United Autosports: How it all began
On the surface, Yorkshireman Richard Dean and Californian Zak Brown couldn’t appear to be more different. But theirs is a genuine friendship formed when each had neither a penny or a dime. Dean picks up the story...
“When I first met Zak, I was racing in Formula 3000, trying to eke a living and pay the rent working as an instructor at racing schools. At the Jim Russell school at Donington Park we ran a seven-day course which was aimed more at the serious guy who wanted to get into racing rather than 40th birthday presents. Each instructor was given a pupil, we’d have a bit of rivalry about whose guy could win the race at the end of the week and we’d put a bit of effort in. Inevitably you’d get quite close to the pupil. Luckily or otherwise, Zak was my guy one week.
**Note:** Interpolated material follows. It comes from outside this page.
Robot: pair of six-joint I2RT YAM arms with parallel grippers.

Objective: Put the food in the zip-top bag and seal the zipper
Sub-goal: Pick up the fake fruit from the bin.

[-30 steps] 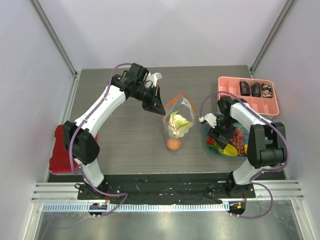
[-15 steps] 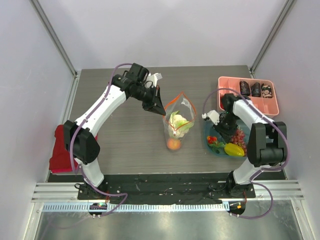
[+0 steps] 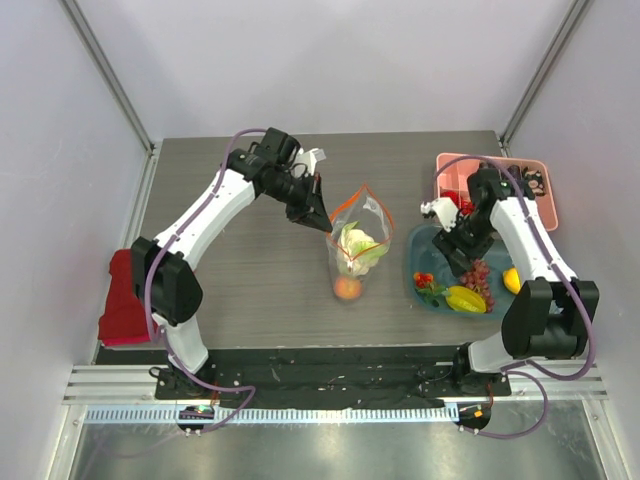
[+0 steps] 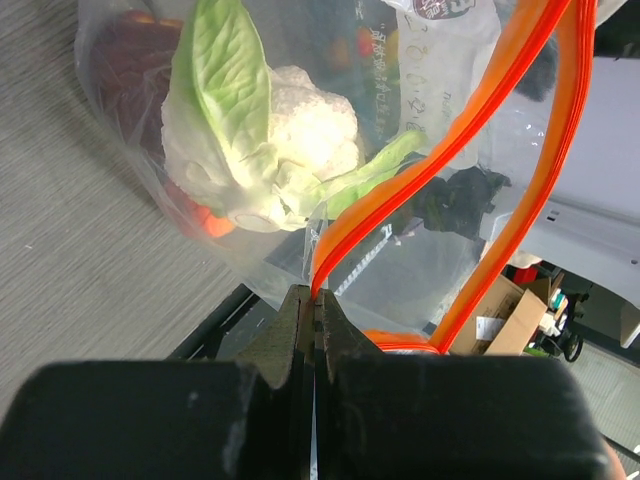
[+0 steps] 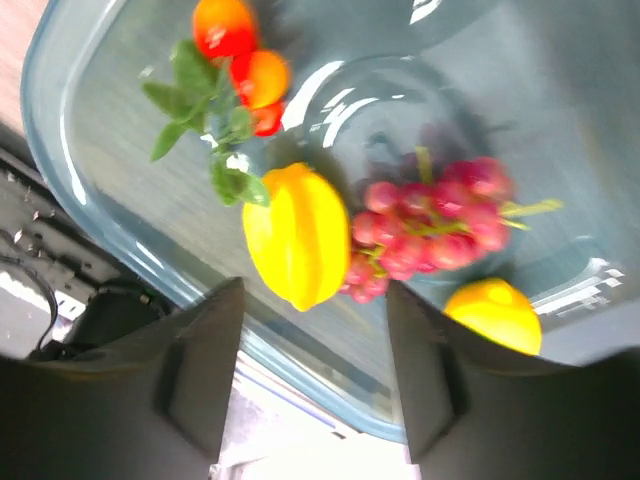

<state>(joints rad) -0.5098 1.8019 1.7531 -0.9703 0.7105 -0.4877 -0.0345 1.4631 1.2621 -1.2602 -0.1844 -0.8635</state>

“We hit it off immediately and we had a lot of fun. Then at the end of the last day when you’d usually shake hands and say, ‘Nice working with you,’ he said, ‘I’m not going anywhere, I’m staying. This is it’. He was working in a ski shop at the time in America and had an interest in racing through his dad, who’d taken him to tracks such as Riverside.
Zak said, ‘You’ve got to help me.’ I told him he needed sponsorship and I couldn’t help him with that because I was struggling as it was. But he needed somewhere to stay, so he cadged a sofa at my place. We ended up lodging together for a couple of years.
“People don’t see it right now because of the job he’s in, but Zak’s a funny guy. When we were mucking around, it was a lot of fun trying to raise money to go racing. I had no idea he’d end up where he has and find it quite funny given what we went through. But you can see he’s determined and focused, once he sets his mind on something. Just like that day when he said, ‘I’m not going home.’ He had a VW Beetle back home that he got his mum to sell and send him the money to live on. He wasn’t paying me rent so I got him a job at the school. He went from pupil to instructor in the fastest possible time. I pushed him through because he was running up my heating and phone bill. We’ve been best mates ever since.
“He’d raced, didn’t achieve what he wanted to as a driver, although he made the podium at the Daytona 24 Hours, then became hugely successful in motor sport business marketing [founding the JMI agency] and we just stayed in touch. He moved back to the US, grew the business in Indianapolis, and I ploughed on with my semi-racing, semi-running teams career. I’d been working with Lawrence Tomlinson and we set up Team LNT, did the Panoz GT2 team [Dean led the crew that won its class at Le Mans in 2006], and that evolved into Ginetta.
“We launched various cars and series, getting involved in the British Touring Car Championship package. I was looking after customers and was not running a racing team as such, and I wanted to get back into racing. I was talking to Zak and the timing was good because he was about to open his London office for JMI and would be over here much more often. He was racing in the Ferrari Challenge while he was running his business, just for fun, and said, ‘It would be cool to get a GT3 car. Why don’t we set up a little team? We can do some races together.’
I’d had enough of what I’d been doing, so it sounded like a good idea. It’s exactly 10 years ago since that.”